An official at a Western embassy in Khartoum said clashes had erupted in the city of Nyala, in the western Darfur region.
“We are sorry to be fighting our countrymen, but this criminal is the one who forced us to do it,” Dagalo told Al Jazeera Mubasher, an Arabic-language television station, during a strongly worded interview.
“We will capture Burhan and bring him to justice, or he dies like any dog,” he added.
An army spokesperson called Dagalo the leader of “rebel” forces, and said the only viable future for the country was “under one army under disciplined military command.”
The scenes of combat and chaos unfolding Saturday, often outside the windows of terrified residents filming with their cellphones, were alarming even in a country with a long experience of military takeovers. Although Sudan, which gained independence in 1956, has had more successful coups than any other African country, none have involved such intensive combat between two wings of the armed forces in the center of the capital.
Although it was too early to say if the country was tumbling into a civil war, several people reached by phone said it felt like that.
“There is fighting in Khartoum.
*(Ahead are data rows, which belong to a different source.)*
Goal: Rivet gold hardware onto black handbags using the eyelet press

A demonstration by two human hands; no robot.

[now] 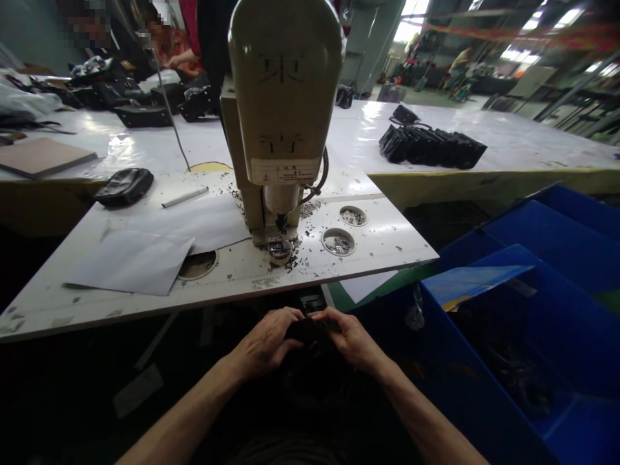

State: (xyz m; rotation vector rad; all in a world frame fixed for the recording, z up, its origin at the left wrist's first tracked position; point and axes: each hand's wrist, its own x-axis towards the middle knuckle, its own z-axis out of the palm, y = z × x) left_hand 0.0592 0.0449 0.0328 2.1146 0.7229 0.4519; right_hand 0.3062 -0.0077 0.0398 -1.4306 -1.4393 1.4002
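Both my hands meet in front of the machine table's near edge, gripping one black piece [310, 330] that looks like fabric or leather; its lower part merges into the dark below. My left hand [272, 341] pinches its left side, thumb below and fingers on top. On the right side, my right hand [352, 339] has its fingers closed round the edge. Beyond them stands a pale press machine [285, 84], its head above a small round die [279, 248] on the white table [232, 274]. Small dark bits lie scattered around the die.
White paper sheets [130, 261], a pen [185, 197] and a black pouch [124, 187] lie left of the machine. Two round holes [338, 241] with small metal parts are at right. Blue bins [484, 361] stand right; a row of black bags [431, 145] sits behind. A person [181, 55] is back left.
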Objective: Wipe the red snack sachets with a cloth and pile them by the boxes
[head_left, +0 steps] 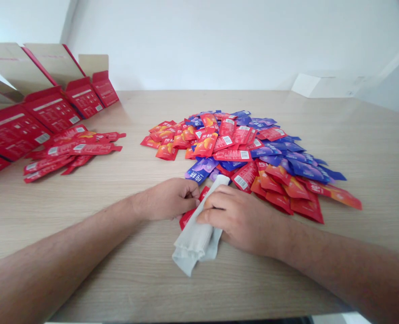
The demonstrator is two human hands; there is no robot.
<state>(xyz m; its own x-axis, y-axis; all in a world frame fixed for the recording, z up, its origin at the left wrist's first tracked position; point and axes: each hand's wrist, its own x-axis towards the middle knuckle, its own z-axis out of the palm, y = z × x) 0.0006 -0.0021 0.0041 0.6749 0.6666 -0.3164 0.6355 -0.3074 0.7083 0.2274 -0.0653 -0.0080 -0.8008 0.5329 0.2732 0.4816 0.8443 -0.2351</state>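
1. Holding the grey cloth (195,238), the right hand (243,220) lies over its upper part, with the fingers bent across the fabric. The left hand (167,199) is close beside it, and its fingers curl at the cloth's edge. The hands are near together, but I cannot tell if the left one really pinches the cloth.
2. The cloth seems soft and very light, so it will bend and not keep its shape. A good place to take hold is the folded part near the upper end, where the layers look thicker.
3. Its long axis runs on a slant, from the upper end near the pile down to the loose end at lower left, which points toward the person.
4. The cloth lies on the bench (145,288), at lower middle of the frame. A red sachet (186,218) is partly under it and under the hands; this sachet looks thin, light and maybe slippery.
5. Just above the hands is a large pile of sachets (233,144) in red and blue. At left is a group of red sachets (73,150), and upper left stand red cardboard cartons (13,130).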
There is fighting in Meroe. There is fighting around the Khartoum airport,” Amgad Fareid Eltayeb, a former adviser to Abdalla Hamdok, Sudan’s civilian prime minister who was ousted in the bloodless October 2021 military coup, said in a phone interview. “How else do you define civil war?”
The violent mayhem was also a major blow to US, United Nations, African Union, and other foreign officials who had been scrambling this past week to head off the possibility of just such clashes.
In fact, this was supposed to be a moment when Sudan’s warring generals would surrender power, not battle over it. Under a Western-backed deal signed in December, Burhan and Dagalo agreed to hand power back to a civilian-led government as early as this month.
But the handover required them to agree on how quickly they would merge their forces into a single army, and that became a source of burning, apparently insurmountable, disagreement. Diplomats involved in the talks said that army hardliners wanted Dagalo to disband his Rapid Support Force within two years. Dagalo insisted it would take at least 10 years.
As fighting intensified Saturday, Internet access remained open, which allowed some Sudanese to vent their anger at the warring military leaders they said were holding the country hostage. But some also turned their ire against foreign diplomats they accused of pushing forward with an unviable political deal.
“The political process did not address the most dangerous issue,” said Eltayeb, the former official. “There was an assumption that by ignoring it, it would solve itself. That was nonsense.”